#### Exercise objective:
Please transcribe the listing below in full and word for word, without its pictures.
___ Data below
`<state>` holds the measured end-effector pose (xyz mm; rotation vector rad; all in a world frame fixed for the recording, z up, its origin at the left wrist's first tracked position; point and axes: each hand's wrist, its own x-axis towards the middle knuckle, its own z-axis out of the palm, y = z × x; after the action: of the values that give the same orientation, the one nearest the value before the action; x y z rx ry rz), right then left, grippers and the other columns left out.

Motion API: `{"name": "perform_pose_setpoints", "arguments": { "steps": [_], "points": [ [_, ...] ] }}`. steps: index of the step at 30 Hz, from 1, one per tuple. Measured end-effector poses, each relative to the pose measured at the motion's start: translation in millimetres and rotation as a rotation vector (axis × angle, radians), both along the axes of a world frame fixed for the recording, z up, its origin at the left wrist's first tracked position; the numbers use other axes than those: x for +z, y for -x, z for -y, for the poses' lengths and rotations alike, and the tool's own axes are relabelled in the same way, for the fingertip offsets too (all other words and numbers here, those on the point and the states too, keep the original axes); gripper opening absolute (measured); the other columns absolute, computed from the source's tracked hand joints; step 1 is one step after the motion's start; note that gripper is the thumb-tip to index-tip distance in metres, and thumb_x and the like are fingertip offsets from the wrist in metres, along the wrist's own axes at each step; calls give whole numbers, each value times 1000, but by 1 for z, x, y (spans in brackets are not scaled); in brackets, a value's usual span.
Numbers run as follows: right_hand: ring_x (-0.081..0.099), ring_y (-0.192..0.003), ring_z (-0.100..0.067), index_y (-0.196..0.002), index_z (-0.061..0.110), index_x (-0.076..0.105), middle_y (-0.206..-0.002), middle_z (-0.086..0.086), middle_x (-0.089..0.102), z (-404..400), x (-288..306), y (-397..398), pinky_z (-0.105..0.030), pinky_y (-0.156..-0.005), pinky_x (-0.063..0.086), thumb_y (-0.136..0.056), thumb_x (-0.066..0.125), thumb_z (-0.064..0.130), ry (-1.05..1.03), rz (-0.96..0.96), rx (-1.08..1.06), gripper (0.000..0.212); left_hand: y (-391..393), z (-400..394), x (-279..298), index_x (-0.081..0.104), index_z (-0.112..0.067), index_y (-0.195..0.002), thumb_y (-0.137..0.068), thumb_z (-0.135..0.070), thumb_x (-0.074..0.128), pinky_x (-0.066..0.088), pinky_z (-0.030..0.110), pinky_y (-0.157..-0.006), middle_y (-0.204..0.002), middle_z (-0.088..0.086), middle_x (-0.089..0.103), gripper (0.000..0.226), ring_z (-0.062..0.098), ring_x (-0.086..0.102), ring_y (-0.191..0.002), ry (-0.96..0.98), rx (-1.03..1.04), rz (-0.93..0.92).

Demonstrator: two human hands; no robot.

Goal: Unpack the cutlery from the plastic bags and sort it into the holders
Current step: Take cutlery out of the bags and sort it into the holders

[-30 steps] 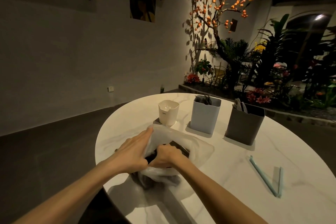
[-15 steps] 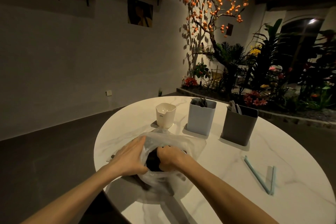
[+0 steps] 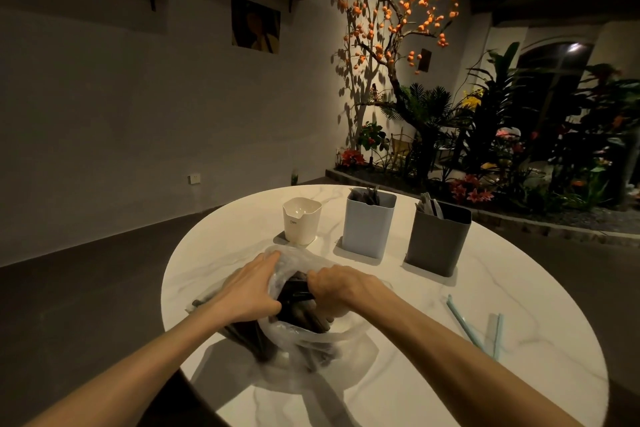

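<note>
Inside right hand (image 3: 341, 288): dark cutlery (image 3: 299, 298) (within the bag (image 3: 311, 336)).

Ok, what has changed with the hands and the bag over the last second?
Little moved. The left hand slid slightly back along the plastic bag, holding its mouth open. The right hand stays inside, now gripping a bundle of dark cutlery, which shows more clearly at the opening. The white holder, light grey holder, dark grey holder and two blue straws stayed put.
</note>
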<state>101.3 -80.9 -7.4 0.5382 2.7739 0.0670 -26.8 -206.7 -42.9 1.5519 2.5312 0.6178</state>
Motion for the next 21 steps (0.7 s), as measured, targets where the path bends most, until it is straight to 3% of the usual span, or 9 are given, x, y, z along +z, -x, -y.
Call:
{"name": "perform_pose_setpoints", "arguments": {
  "steps": [4, 8, 10, 13, 16, 19, 21],
  "points": [
    [61, -104, -29, -126, 9, 58, -115, -12, 64, -13, 11, -27, -34, -80, 47, -101, 52, 15, 98, 1, -41, 27, -1, -9, 1, 27, -20, -155, -80, -29, 72, 48, 37, -100, -154, 4, 39, 88, 23, 49, -130, 4, 10, 12],
    [62, -105, -31, -133, 11, 52, -111, -11, 59, -33, 22, -56, -38, -90, 53, -105, 43, 17, 245, 7, -150, 29, -12, -24, 0, 46, -18, -137, -82, -24, 71, 48, 31, -87, -136, 5, 52, 61, 14, 50, -108, -67, 2, 24],
    [59, -93, -28, -133, 11, 49, -110, -16, 58, -43, 32, -75, -37, -84, 53, -106, 42, 19, 298, 20, -194, 29, -17, -33, -1, 49, -25, -136, -84, -20, 72, 48, 27, -89, -133, -4, 51, 58, 11, 49, -110, -131, -8, 82],
    [48, -74, -16, -119, 11, 51, -95, -8, 53, -58, 48, -106, -25, -65, 45, -106, 44, 22, 437, 2, -286, 18, -20, -47, 1, 68, -28, -120, -86, -8, 73, 48, 29, -96, -129, -7, 62, 40, 12, 55, -120, -396, -60, 444],
    [42, -65, -10, -114, 12, 51, -88, -3, 48, -73, 65, -136, -20, -53, 38, -105, 48, 17, 697, -96, -359, 11, -28, -56, 9, 78, -23, -102, -89, -6, 72, 48, 31, -97, -112, -5, 74, 23, 15, 62, -115, -611, -69, 759],
    [40, -60, -6, -118, 8, 51, -82, -1, 47, -89, 71, -160, -17, -50, 35, -104, 52, 14, 979, -232, -402, 15, -37, -69, 9, 79, -10, -85, -89, 1, 66, 46, 40, -103, -113, -1, 74, 17, 20, 61, -117, -617, -26, 938],
    [39, -60, -6, -120, 8, 51, -81, -1, 48, -98, 68, -170, -16, -49, 35, -104, 52, 14, 1113, -320, -412, 17, -43, -78, 1, 73, -5, -72, -87, 8, 64, 46, 45, -105, -118, 2, 69, 22, 23, 58, -119, -593, -8, 953]
  ]
}}
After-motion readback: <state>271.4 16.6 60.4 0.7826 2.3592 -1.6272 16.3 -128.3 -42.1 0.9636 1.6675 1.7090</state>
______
#### Exercise result:
`<state>` holds the measured end-effector pose (xyz mm; rotation vector rad; all in a world frame fixed for the recording, z up, its origin at the left wrist's first tracked position; point and axes: each hand's wrist, its own x-axis towards the middle knuckle, its own z-axis out of the palm, y = z × x; after the action: of the values that give the same orientation, the one nearest the value before the action; x y z rx ry rz), right then left, grippers and the other columns left out.

Motion API: `{"name": "perform_pose_setpoints", "arguments": { "steps": [_], "points": [ [_, ...] ] }}`. steps: index of the step at 30 Hz, from 1, one per tuple. Measured end-effector poses, each relative to the pose measured at the motion's start: translation in millimetres and rotation as a rotation vector (axis × angle, radians), both along the axes of a world frame fixed for the recording, z up, its origin at the left wrist's first tracked position; the numbers use other axes than those: x for +z, y for -x, z for -y, for the poses' lengths and rotations alike, and the tool's own axes are relabelled in the same way, for the fingertip offsets too (all other words and numbers here, those on the point and the states too, keep the original axes); gripper opening absolute (measured); the other columns absolute, computed from the source's tracked hand joints; step 1 is one step after the motion's start; note that gripper is the thumb-tip to index-tip distance in metres, and thumb_x and the like are fingertip offsets from the wrist in metres, along the wrist's own axes at each step; calls give whole numbers, each value times 1000, but by 1 for z, x, y (spans in brackets are not scaled); in brackets, a value's usual span.
Numbers run as follows: right_hand: ring_x (-0.081..0.099), ring_y (-0.192..0.003), ring_z (-0.100..0.067), index_y (-0.196..0.002), index_z (-0.061..0.110), index_x (-0.076..0.105), middle_y (-0.206..-0.002), middle_z (-0.086..0.086), middle_x (-0.089..0.102), z (-404..400), x (-288..306), y (-397..398), pinky_z (-0.105..0.030), pinky_y (-0.156..-0.005), pinky_x (-0.063..0.086), thumb_y (-0.136..0.056), thumb_x (-0.066..0.125), thumb_z (-0.064..0.130), ry (-1.05..1.03), rz (-0.96..0.96), rx (-1.08..1.06), gripper (0.000..0.212); left_hand: y (-391..393), z (-400..394), x (-279..298), index_x (-0.081..0.104), index_z (-0.112..0.067), index_y (-0.195..0.002), thumb_y (-0.137..0.068), thumb_z (-0.135..0.070), thumb_x (-0.074..0.128), pinky_x (-0.066..0.088), pinky_z (-0.030..0.110), pinky_y (-0.157..-0.006), middle_y (-0.204..0.002), middle_z (-0.088..0.086), middle_x (-0.089..0.103), gripper (0.000..0.226), ring_z (-0.062..0.098), ring_x (-0.086..0.102), ring_y (-0.191..0.002), ry (-0.96..0.98), rx (-1.03..1.04), rz (-0.93..0.92).

Demonstrator: two human hands; no robot.

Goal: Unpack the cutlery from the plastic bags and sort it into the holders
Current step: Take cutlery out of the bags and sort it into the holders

[-30 steps] 
[-15 steps] 
[+0 steps] 

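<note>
Inside right hand (image 3: 341, 288): dark cutlery (image 3: 299, 298) (within the bag (image 3: 311, 336)).

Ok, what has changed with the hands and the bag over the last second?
Little moved. The left hand slid slightly back along the plastic bag, holding its mouth open. The right hand stays inside, now gripping a bundle of dark cutlery, which shows more clearly at the opening. The white holder, light grey holder, dark grey holder and two blue straws stayed put.
</note>
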<state>101.3 -80.9 -7.4 0.5382 2.7739 0.0670 -26.8 -206.7 -42.9 1.5519 2.5312 0.6178</state>
Motion for the next 21 steps (0.7 s), as measured, targets where the path bends most, until it is straight to 3% of the usual span, or 9 are given, x, y, z along +z, -x, -y.
Call:
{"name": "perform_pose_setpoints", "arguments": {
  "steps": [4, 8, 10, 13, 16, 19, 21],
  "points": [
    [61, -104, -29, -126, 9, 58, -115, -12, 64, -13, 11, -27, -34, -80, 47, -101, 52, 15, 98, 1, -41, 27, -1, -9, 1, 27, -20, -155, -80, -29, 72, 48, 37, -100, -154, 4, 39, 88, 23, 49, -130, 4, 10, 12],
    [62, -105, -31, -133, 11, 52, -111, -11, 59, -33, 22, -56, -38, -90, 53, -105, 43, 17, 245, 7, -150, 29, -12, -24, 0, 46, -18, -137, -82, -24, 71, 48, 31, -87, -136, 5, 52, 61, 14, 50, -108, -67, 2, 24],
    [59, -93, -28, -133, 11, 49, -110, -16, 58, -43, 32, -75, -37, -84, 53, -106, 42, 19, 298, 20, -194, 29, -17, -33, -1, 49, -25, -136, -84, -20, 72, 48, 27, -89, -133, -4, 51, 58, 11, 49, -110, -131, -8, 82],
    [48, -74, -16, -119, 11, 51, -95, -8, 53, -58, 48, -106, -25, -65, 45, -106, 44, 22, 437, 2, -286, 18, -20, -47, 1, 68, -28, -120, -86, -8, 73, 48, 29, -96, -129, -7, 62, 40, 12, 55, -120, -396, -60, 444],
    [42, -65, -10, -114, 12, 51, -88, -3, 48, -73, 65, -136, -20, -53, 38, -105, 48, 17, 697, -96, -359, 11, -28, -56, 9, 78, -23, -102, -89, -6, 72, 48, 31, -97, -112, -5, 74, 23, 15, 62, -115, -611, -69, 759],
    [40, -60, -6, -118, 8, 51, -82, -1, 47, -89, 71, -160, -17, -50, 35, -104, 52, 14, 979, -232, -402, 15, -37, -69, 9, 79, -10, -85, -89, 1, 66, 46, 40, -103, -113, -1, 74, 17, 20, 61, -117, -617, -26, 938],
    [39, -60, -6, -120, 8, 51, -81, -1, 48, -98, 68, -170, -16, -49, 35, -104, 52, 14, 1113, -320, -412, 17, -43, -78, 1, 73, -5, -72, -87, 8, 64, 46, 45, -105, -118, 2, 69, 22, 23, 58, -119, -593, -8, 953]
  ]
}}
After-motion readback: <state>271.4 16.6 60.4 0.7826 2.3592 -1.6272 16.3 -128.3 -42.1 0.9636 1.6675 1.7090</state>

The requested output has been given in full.